1. Field of the Invention
The present invention relates to a laser welding structure in which a wire and a conductive metal plate are joined together by locally applying a laser beam and thereby melting and solidifying the wire and the conductive metal plate.
2. Description of Related Art
As shown in
However, in the technique disclosed in Patent literature 1, though depending on the material, the size, or the combination thereof of the objects to be welded, it is necessary to adjust the total thermal energy to a larger value than necessary to allow for a margin so that the wire 103 as well as the conductive metal plate 101 are melted without fail.

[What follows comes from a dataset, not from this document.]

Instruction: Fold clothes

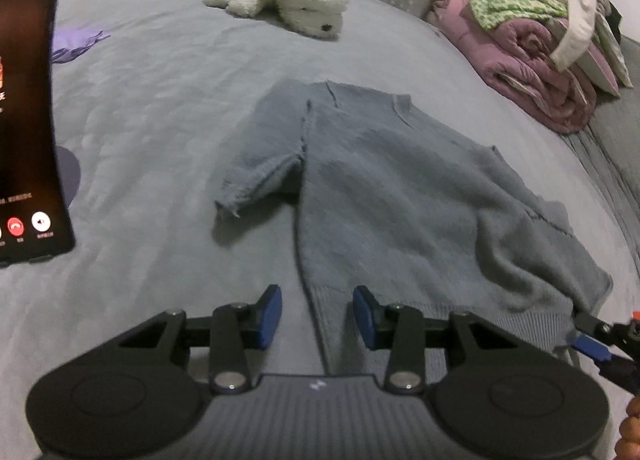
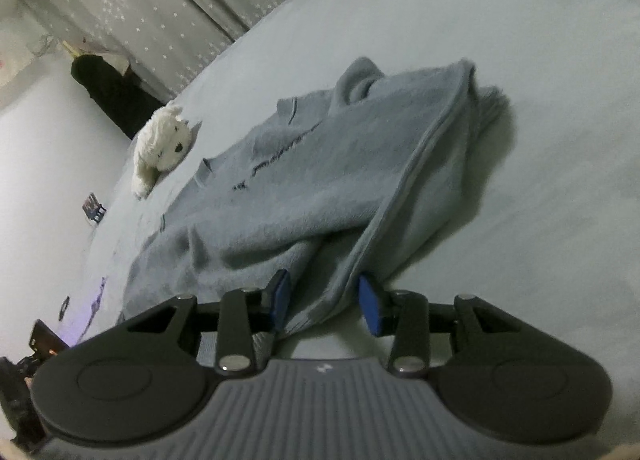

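So there's a grey-blue sweater (image 1: 400, 196) spread out flat on the bed (image 1: 160, 120), hem end toward the person, neck end pointing at the far side. One short-looking sleeve sticks out to the left with a frayed edge, and the right-hand side is folded over itself with a long ridge running down it. The left claw (image 1: 318, 318) hangs just over the hem's left corner with its blue pads (image 1: 270, 316) spread apart, nothing between them but the sweater edge underneath; can't tell if it's actually touching the fabric. The right claw (image 2: 325, 300) is at the other hem corner, pads wide too, and the folded flap of the sweater runs right down into the gap between them, not pinched. In the left view you can see the right claw's tip poking in at the lower right next to the hem. Further up the bed there's a white plush dog (image 1: 288, 0) lying on its side, a pile of pink quilt and mixed clothes (image 1: 536, 40) off to the right, and a phone (image 1: 28, 112) with a call screen lit up at the left edge.
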Motion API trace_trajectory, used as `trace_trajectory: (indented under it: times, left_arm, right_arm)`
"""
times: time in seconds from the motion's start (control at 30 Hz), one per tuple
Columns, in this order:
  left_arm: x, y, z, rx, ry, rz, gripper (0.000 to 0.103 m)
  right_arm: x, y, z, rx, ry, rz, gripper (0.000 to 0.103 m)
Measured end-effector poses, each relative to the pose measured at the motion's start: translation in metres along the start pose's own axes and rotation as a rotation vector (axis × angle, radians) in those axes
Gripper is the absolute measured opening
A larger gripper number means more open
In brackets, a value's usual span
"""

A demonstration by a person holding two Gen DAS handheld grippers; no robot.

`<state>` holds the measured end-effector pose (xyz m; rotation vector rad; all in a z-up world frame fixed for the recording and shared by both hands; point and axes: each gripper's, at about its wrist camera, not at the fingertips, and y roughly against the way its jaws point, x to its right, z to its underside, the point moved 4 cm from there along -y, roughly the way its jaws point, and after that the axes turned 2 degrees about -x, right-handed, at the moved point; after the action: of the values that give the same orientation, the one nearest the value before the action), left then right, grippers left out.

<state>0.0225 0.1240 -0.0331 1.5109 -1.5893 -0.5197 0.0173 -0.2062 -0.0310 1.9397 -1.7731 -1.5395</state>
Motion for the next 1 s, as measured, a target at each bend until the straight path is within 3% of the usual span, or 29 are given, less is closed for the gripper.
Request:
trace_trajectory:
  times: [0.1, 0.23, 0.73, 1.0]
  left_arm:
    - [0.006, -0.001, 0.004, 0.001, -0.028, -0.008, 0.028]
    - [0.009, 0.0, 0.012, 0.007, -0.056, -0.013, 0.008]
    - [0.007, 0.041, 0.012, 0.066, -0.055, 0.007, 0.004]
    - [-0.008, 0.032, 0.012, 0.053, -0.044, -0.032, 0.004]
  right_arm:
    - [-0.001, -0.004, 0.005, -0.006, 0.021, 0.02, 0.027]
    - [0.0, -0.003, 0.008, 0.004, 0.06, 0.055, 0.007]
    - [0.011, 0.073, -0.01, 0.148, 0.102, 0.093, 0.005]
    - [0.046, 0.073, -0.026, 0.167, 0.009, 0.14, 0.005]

An object of the present invention is to provide a technique to reduce the total thermal energy necessary to melt both the conductive metal plate and the wire.
In accordance with the present invention, a laser welding structure that is formed by joining a wire and a conductive metal plate by locally applying a laser beam and thereby melting and solidifying the wire and the conductive metal plate has the following features. That is, the melting point of the wire and the melting point of the conductive metal plate are different from each other. The laser welding structure is obtained by applying the laser beam to one of the wire and the conductive metal plate that has a higher melting point.

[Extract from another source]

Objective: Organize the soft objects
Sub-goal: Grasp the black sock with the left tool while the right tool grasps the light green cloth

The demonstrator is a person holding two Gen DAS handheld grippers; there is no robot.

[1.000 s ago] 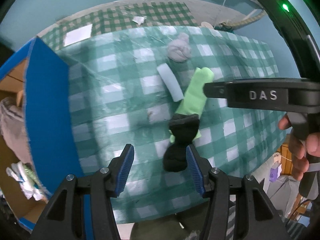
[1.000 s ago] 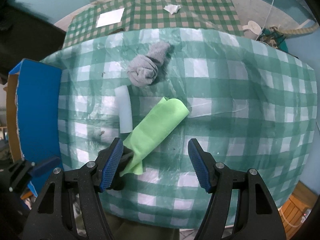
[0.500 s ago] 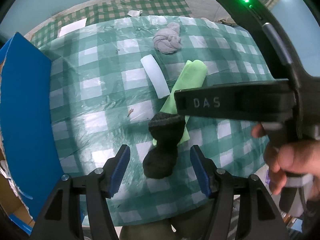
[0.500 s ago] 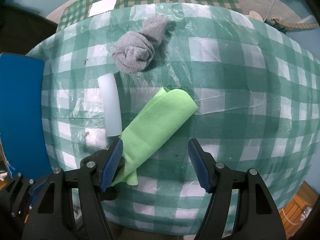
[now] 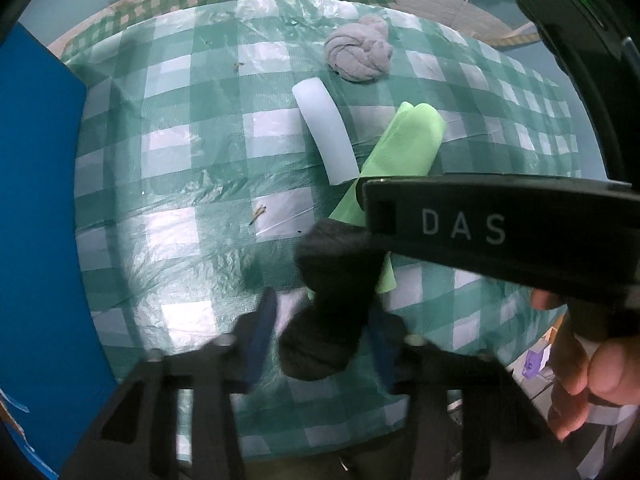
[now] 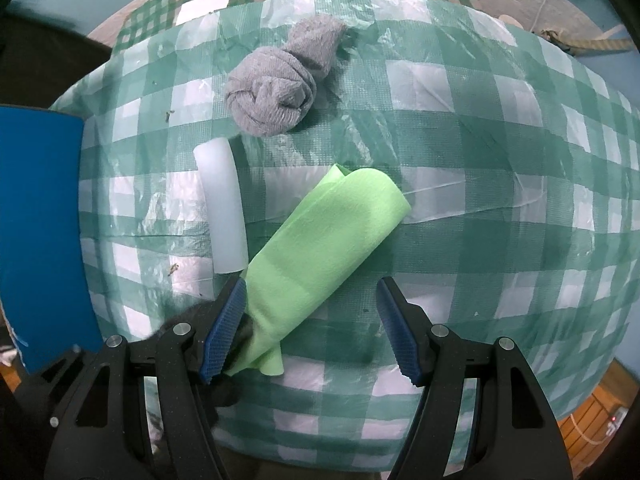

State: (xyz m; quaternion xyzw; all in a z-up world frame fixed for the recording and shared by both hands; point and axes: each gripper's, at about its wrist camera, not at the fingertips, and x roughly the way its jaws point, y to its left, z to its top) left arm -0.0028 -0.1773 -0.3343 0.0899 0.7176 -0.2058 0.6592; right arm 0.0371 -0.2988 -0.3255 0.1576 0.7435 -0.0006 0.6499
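While our left claw [image 5: 320, 340] straddles the black sock [image 5: 332, 304], its jaws look apart and not yet gripping, though blur makes this uncertain. Its long axis runs away from us, toward the green cloth [image 6: 320, 248]. Our right claw [image 6: 310, 328] hangs wide open, empty, over that cloth on the checked table [image 6: 480, 160].

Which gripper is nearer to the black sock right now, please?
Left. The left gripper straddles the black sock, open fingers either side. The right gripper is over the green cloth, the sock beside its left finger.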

Preferably, the melting point of the conductive metal plate is higher than that of the wire.
Preferably, before the melting, the conductive metal plate has a wide shape so that the wire is concealed behind the conductive metal plate as viewed in the irradiation direction of the laser beam.

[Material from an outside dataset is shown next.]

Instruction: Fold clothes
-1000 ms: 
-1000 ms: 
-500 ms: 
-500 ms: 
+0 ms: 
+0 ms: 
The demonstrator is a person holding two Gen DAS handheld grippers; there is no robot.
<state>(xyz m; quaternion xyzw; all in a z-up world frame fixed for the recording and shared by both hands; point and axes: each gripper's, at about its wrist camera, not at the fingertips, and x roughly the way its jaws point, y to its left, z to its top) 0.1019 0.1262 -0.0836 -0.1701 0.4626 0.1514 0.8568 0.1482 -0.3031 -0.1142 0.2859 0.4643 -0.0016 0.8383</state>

Preferably, before the melting, the cross-sectional area of the conductive metal plate is larger than that of the wire.
Preferably, the wire is a solid wire.
Preferably, the wire is the center conductor of a coaxial cable.
Preferably, the wire is a stranded wire. Further, a wire harness having the above-described laser welding structure is also provided.
According to the present invention, when the melting point of the conductive metal plate is higher than that of the wire, the laser beam is applied to the conductive metal plate and the conductive metal plate melts earlier than the wire. Then, since the melting point of the conductive metal plate is higher than that of the wire, the wire can be also melted without fail by the heat received from the conductive metal plate, provided that the conductive metal plate is melted. Therefore, since the amount of heat transfer necessary for the welding can be reduced, it is possible to reduce the amount of the laser irradiation. Further, as a result, the occurrence of sputter can be also suppressed, thus contributing to the productivity improvement. Note that similar advantageous effects can be also achieved when the melting point of the wire is higher than that of the conductive metal plate.
The above and other objects, features and advantages of the present invention will become more fully understood from the detailed description given hereinbelow and the accompanying drawings which are given by way of illustration only, and thus are not to be considered as limiting the present invention.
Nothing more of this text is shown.